> _What you have to do_:
Retype all of the data. Every line must match exactly.
::::
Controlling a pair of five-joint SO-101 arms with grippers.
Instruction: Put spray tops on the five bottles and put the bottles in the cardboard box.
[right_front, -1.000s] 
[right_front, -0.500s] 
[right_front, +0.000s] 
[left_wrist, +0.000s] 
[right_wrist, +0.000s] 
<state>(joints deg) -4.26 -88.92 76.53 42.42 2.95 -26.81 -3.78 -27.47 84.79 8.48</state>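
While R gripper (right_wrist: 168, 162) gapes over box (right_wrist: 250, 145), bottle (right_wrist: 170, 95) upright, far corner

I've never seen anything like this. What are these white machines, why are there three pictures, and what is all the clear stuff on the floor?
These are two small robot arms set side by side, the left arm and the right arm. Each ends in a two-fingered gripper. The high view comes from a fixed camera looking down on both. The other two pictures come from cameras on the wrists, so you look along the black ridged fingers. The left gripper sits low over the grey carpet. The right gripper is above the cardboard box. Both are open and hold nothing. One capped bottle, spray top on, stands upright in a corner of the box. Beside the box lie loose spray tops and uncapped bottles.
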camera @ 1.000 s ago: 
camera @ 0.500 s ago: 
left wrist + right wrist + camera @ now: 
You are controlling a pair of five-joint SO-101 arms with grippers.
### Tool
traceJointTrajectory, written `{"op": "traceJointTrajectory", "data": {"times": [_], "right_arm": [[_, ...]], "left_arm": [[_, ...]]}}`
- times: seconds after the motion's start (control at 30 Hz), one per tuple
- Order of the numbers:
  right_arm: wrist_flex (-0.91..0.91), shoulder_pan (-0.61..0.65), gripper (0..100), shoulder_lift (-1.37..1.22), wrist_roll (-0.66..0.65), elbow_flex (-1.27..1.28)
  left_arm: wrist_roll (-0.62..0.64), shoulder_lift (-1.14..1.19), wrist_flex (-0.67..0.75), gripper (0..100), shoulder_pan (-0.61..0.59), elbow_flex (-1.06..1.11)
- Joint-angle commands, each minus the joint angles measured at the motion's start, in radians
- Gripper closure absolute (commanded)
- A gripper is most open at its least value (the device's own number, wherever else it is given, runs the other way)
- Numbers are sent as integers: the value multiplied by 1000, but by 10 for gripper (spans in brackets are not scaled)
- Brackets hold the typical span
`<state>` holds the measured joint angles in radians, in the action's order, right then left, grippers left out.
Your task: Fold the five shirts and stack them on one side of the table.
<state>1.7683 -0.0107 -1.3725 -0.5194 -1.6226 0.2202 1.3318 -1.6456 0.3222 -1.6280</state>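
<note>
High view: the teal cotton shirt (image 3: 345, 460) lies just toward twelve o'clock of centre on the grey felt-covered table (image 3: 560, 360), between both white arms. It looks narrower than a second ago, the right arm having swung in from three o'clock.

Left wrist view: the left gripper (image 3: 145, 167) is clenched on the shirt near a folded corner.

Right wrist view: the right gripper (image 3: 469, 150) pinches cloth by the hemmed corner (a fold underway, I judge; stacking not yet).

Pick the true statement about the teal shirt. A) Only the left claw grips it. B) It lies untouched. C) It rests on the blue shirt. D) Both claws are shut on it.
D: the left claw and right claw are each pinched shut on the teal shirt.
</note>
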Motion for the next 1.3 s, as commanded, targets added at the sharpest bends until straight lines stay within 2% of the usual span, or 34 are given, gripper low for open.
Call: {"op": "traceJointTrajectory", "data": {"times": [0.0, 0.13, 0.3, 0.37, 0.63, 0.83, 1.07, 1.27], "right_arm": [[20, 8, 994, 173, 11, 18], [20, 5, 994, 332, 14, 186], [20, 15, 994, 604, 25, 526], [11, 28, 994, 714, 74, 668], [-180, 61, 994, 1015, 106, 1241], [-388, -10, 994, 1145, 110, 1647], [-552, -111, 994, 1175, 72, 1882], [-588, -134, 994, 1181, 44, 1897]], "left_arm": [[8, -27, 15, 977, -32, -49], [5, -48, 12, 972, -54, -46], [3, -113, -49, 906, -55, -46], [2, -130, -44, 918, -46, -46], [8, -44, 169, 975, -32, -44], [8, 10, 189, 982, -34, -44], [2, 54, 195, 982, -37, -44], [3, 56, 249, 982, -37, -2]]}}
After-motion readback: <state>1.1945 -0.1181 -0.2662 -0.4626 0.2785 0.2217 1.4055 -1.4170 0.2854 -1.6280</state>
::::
> _Exercise output_:
Controlling a pair of five-joint SO-101 arms with grippers.
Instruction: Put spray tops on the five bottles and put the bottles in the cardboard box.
[right_front, -1.000s] 
[right_front, -0.500s] 
[right_front, +0.000s] 
[left_wrist, +0.000s] 
[right_wrist, +0.000s] 
<state>(joints deg) -4.26 -88.92 76.53 42.42 2.95 -26.81 -3.78 -27.47 84.79 8.48</state>
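While R gripper (right_wrist: 168, 162) gapes over box (right_wrist: 250, 145), bottle (right_wrist: 170, 95) upright, far corner

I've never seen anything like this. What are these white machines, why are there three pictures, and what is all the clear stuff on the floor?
These are two small robot arms set side by side, the left arm and the right arm. Each ends in a two-fingered gripper. The high view comes from a fixed camera looking down on both. The other two pictures come from cameras on the wrists, so you look along the black ridged fingers. The left gripper sits low over the grey carpet. The right gripper is above the cardboard box. Both are open and hold nothing. One capped bottle, spray top on, stands upright in a corner of the box. Beside the box lie loose spray tops and uncapped bottles.
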camera @ 1.000 s ago: 
camera @ 0.500 s ago: 
left wrist + right wrist + camera @ now: 
You are controlling a pair of five-joint SO-101 arms with grippers.
### Tool
traceJointTrajectory, written `{"op": "traceJointTrajectory", "data": {"times": [_], "right_arm": [[_, ...]], "left_arm": [[_, ...]]}}`
- times: seconds after the motion's start (control at 30 Hz), one per tuple
- Order of the numbers:
  right_arm: wrist_flex (-0.91..0.91), shoulder_pan (-0.61..0.65), gripper (0..100), shoulder_lift (-1.37..1.22), wrist_roll (-0.66..0.65), elbow_flex (-1.27..1.28)
  left_arm: wrist_roll (-0.62..0.64), shoulder_lift (-1.14..1.19), wrist_flex (-0.67..0.75), gripper (0..100), shoulder_pan (-0.61..0.59), elbow_flex (-1.06..1.11)
- Joint-angle commands, each minus the joint angles measured at the motion's start, in radians
- Gripper closure absolute (commanded)
- A gripper is most open at its least value (the device's own number, wherever else it is given, runs the other way)
- Numbers are sent as integers: the value multiplied by 1000, but by 10 for gripper (spans in brackets are not scaled)
- Brackets hold the typical span
`<state>` holds the measured joint angles in radians, in the action's order, right then left, grippers left out.
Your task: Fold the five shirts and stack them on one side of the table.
<state>1.7683 -0.0107 -1.3725 -0.5194 -1.6226 0.2202 1.3318 -1.6456 0.3222 -1.6280</state>
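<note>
High view: the teal cotton shirt (image 3: 345, 460) lies just toward twelve o'clock of centre on the grey felt-covered table (image 3: 560, 360), between both white arms. It looks narrower than a second ago, the right arm having swung in from three o'clock.

Left wrist view: the left gripper (image 3: 145, 167) is clenched on the shirt near a folded corner.

Right wrist view: the right gripper (image 3: 469, 150) pinches cloth by the hemmed corner (a fold underway, I judge; stacking not yet).

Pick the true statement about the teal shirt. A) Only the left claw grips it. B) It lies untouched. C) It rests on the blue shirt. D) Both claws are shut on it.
D: the left claw and right claw are each pinched shut on the teal shirt.
</note>
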Motion for the next 1.3 s, as commanded, targets added at the sharpest bends until straight lines stay within 2% of the usual span, or 34 are given, gripper low for open.
Call: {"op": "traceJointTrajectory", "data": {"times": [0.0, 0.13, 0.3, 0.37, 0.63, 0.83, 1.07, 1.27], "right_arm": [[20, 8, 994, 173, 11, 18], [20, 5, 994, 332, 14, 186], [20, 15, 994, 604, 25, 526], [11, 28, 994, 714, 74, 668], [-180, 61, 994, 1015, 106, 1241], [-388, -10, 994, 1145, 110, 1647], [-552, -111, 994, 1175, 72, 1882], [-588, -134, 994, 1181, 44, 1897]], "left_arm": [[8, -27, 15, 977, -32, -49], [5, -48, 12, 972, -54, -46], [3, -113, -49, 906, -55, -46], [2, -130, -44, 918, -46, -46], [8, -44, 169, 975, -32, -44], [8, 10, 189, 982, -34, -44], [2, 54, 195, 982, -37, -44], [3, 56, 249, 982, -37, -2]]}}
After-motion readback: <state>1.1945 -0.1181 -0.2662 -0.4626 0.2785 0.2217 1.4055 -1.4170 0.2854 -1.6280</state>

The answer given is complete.